Если бы правительство пошло на реформы и сконцентрировалось на наиболее приоритетных направлениях социально-экономического развития, таких как рост реальных доходов населения, образование, здравоохранение, снижение уровня бедности, оно бы получило большую поддержку. Это было бы воспринято как движение государства навстречу чаяниям людей.
Как я уже говорил, мы сейчас используем для анализа государственной политики новые подходы, например теорию изменений. Недавно опубликовали экспертную записку на этот счет. Так вот наш анализ по целям показывает, что довольно много мероприятий, на которые сегодня тратятся деньги, не имеют доказанного эффекта. Другими словами, внутри нацпроектов и даже внутри наццелей есть резерв для того, чтобы перебросить усилия страны на другие меры, которые сейчас стали более важными, по которым эффект будет просчитан. И сейчас именно то время, когда пересмотр абсолютно адекватен. Зачем концентрироваться на задачах, которые явно ушли на второй план и становятся невыполнимыми к 2024 году? Давайте сосредоточимся на трех-четырех главных задачах, но там уже отработаем на 100%, достигнем реальных изменений в жизни людей.
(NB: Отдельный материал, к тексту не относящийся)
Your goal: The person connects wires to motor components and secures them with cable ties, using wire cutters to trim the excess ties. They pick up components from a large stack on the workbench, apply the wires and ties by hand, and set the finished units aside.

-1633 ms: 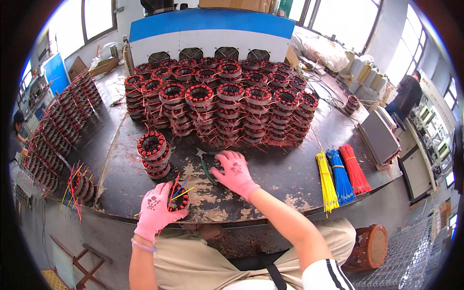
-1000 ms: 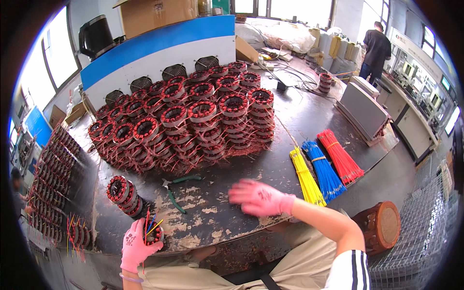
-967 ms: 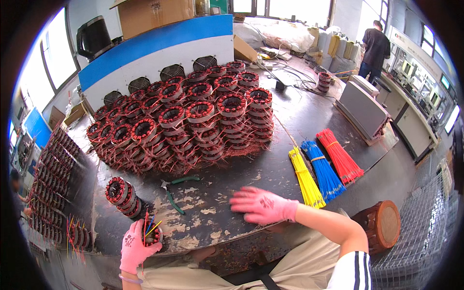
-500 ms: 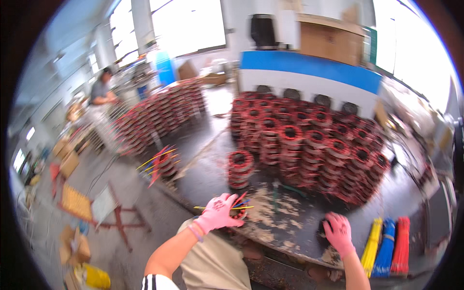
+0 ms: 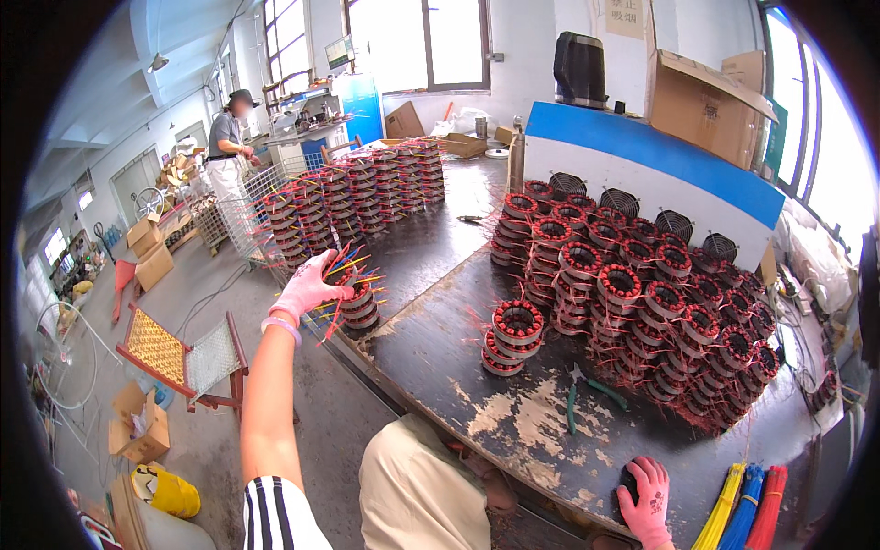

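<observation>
Head view: my left hand [image 5: 310,286], half closed, grips a wired ring [image 5: 346,276] at the small left stack [image 5: 360,313]; level handling should spare wires [image 5: 370,278]; my right hand [image 5: 647,500] curls loosely, hold unclear.

from the person's head, the fisheye camera faced down and forward over the dark table [image 5: 417,353], near the left hand [image 5: 308,288] and right hand [image 5: 648,500], well apart from the window [image 5: 458,46].
</observation>
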The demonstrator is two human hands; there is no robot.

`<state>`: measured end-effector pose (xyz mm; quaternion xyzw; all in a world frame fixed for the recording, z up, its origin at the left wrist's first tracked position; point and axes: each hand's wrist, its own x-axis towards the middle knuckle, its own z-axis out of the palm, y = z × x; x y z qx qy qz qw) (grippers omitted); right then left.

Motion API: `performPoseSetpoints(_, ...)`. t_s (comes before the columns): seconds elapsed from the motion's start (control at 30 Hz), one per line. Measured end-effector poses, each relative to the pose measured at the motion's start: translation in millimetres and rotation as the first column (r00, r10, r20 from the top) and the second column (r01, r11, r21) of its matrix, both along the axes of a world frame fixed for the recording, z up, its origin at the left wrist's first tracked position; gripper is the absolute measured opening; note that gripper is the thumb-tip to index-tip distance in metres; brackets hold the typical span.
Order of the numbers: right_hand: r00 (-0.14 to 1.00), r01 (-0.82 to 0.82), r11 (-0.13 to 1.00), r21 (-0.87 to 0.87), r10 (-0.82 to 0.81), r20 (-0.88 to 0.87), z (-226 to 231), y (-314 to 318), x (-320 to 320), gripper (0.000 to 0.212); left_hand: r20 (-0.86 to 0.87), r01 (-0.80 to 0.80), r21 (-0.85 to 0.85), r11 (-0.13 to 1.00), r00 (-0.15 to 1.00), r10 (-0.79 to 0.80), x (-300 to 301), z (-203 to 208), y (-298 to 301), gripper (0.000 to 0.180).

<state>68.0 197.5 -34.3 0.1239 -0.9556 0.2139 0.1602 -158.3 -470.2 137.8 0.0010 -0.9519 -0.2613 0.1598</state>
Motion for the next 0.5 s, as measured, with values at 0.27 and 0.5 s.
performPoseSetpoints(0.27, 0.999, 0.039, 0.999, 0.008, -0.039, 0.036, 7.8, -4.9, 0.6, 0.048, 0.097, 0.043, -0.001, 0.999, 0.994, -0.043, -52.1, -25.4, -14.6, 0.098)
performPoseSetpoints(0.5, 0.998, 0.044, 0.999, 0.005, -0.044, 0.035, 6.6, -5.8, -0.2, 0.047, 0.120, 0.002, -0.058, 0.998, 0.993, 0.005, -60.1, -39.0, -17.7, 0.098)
Что касается экономического роста, то по наиболее оптимистическому прогнозу ожидается рост 3,5–4,5% в следующем году. Но я думаю, что он будет меньше и будет вызван эффектом низкой базы. И даже в этом случае мы не выйдем на уровень 2019 года. Есть мнение аналитиков, что по некоторым показателям мы только к 2023 году сможем выйти на уровень прошлого года. Поэтому экономический рост остается главной задачей и требует системного, комплексного подхода. До кризиса эти усилия были недостаточны, а уж теперь их надо еще серьезнее наращивать.
— Как пандемия сказалась на режиме работы Счетной палаты? Вы усилили проверки? Или изменился подход к проведению проверок?
— Мы в Счетной палате на период пандемии сильно изменили режим работы. Одними из первых перевели 90% сотрудников на удаленку. С апреля и до июня, когда была самая острая фаза, приостановили все проверки в части взаимодействия с объектами аудита, чтобы снизить нагрузку на специалистов в министерствах и ведомствах, и им не надо было бы лишний раз выходить на работу, не приходилось сидеть с кипами документов, ездить общественным транспортом.
Пока мы еще сохраняем ограниченный режим посещения, но думаю, что к концу июня 15–20% сотрудников смогут выходить на работу в Счетную палату.
С 1 июня возобновили мероприятия по проверке исполнения федерального бюджета, тут нам нужно успеть в установленные законом сроки. Тематические проверки, которые были приостановлены, разрешили проводить только в дистанционном режиме: осуществлять запросы и обмениваться данными.
И только с 1 июля начнем новые проверки, но, возможно, в течение месяца тоже только в дистанционном режиме, обмена электронными базами данных.
— Планируете выпускать сотрудников в офис после снятия ограничений?
— Я думаю, разрешу коллегам в какие-то дни оставаться дома, чтобы они могли работать дистанционно и не тратили на дорогу по два часа. Это тоже ресурс, который мы можем дать нашим сотрудникам в целях сохранения их здоровья и более эффективной работы.
Мы будем гибко подходить к этому. Есть сотрудники, которым легче работать дома, а есть те, которые рвутся на работу. В силу ряда причин: кто-то меньше отвлекается, больше сосредоточен на задачах. Видите, особенности человека тоже имеют значение. Нельзя всех под одну гребенку.
— Вы сами ездите в офис?
— В самый жесткий период я на неделе был три дня дома, два дня на работе. Сейчас перешел на обычный рабочий график. 95% всех своих совещаний провожу онлайн. Это интересная практика, более-менее мы к ней привыкли.